**PROBLEM**
Where the records below show a line containing "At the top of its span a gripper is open", start copying; end with the line containing "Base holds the", and copy it too.

[Excerpts from a dataset]
========================
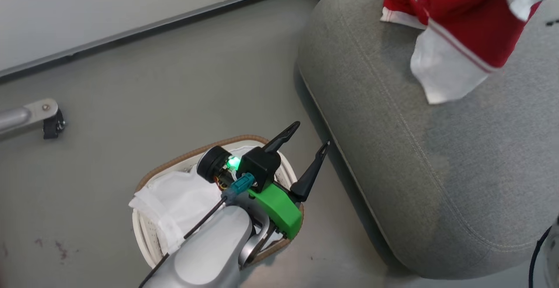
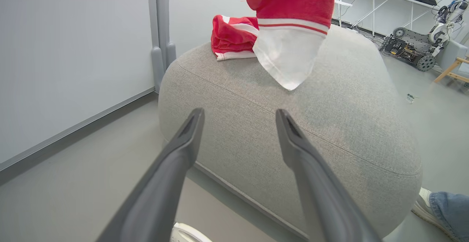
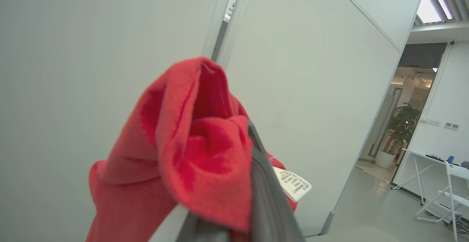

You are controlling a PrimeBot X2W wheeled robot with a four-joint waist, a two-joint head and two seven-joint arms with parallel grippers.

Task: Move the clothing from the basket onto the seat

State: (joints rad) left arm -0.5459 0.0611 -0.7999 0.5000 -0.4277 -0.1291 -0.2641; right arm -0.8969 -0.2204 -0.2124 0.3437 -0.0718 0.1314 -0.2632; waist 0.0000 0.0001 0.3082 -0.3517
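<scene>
The clothing [image 3: 190,143] is bunched in your right tool [image 3: 240,132], whose fingers pinch the red cloth tight. It hangs down from that tool over the seat [image 1: 436,170], and a second red piece [image 2: 232,36] lies on the seat just beyond it. Your left tool [image 1: 312,134] is spread wide and holds nothing, with the basket [image 1: 183,159] directly beneath it and the seat ahead of its fingertips.

Your head view looks steeply down on the left gripper [image 1: 312,134]; its wrist view faces the sofa [image 2: 256,124] just ahead, shared by both. Right wrist view presses close against red clothing [image 3: 190,143].
</scene>
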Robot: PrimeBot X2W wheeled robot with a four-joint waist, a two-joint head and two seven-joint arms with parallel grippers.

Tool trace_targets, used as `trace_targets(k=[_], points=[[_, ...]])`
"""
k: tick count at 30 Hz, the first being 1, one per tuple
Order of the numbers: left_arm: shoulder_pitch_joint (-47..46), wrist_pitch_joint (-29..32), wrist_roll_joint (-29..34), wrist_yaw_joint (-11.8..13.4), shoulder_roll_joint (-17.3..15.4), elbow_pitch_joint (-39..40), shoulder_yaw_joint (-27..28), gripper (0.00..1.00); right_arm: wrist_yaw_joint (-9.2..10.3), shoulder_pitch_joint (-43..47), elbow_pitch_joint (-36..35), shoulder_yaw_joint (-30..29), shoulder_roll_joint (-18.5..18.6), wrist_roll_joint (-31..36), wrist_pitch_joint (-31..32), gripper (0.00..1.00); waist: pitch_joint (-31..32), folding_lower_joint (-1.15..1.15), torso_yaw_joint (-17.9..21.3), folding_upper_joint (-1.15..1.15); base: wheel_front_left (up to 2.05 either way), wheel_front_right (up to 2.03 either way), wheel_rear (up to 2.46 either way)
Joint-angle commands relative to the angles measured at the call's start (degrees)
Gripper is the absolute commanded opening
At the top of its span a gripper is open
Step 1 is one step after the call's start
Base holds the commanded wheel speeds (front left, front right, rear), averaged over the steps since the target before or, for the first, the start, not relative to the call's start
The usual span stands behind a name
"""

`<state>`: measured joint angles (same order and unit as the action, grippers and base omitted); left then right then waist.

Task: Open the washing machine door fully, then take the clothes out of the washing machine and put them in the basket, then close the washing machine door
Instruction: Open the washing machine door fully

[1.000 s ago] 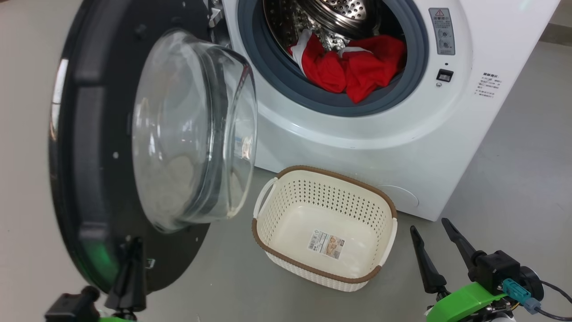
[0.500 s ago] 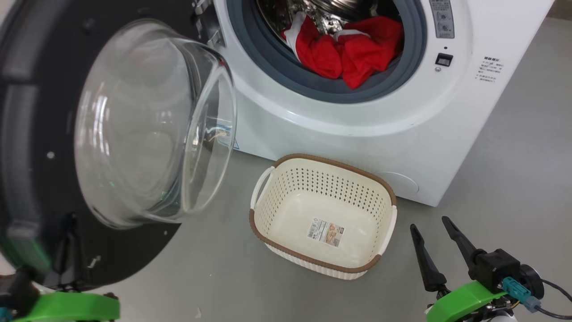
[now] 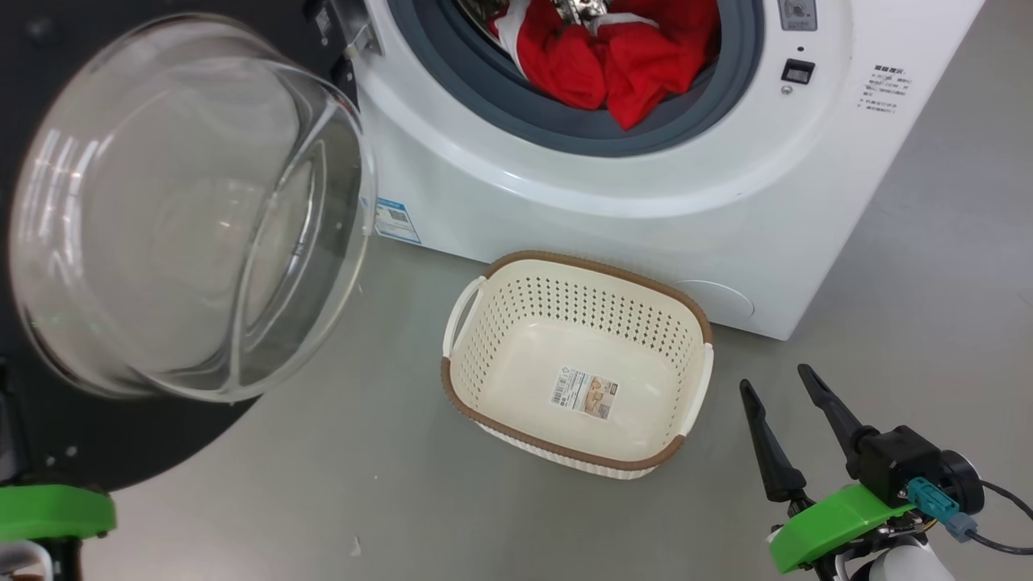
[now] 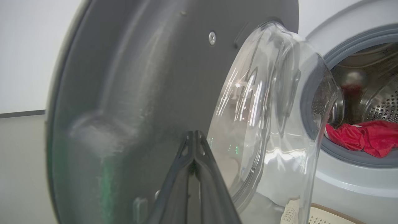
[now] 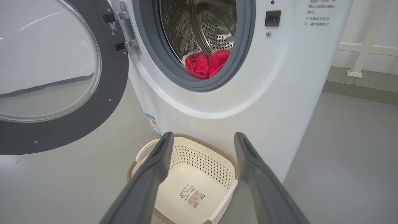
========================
**RESULT FOR THIS TASK**
At the top of its span a gripper is open
Step 1 is one step after the call's start
Base holds the commanded wheel speeds (front left, front right, rear), averaged over the steps since the target before or, for the first, the start, not relative to the call's start

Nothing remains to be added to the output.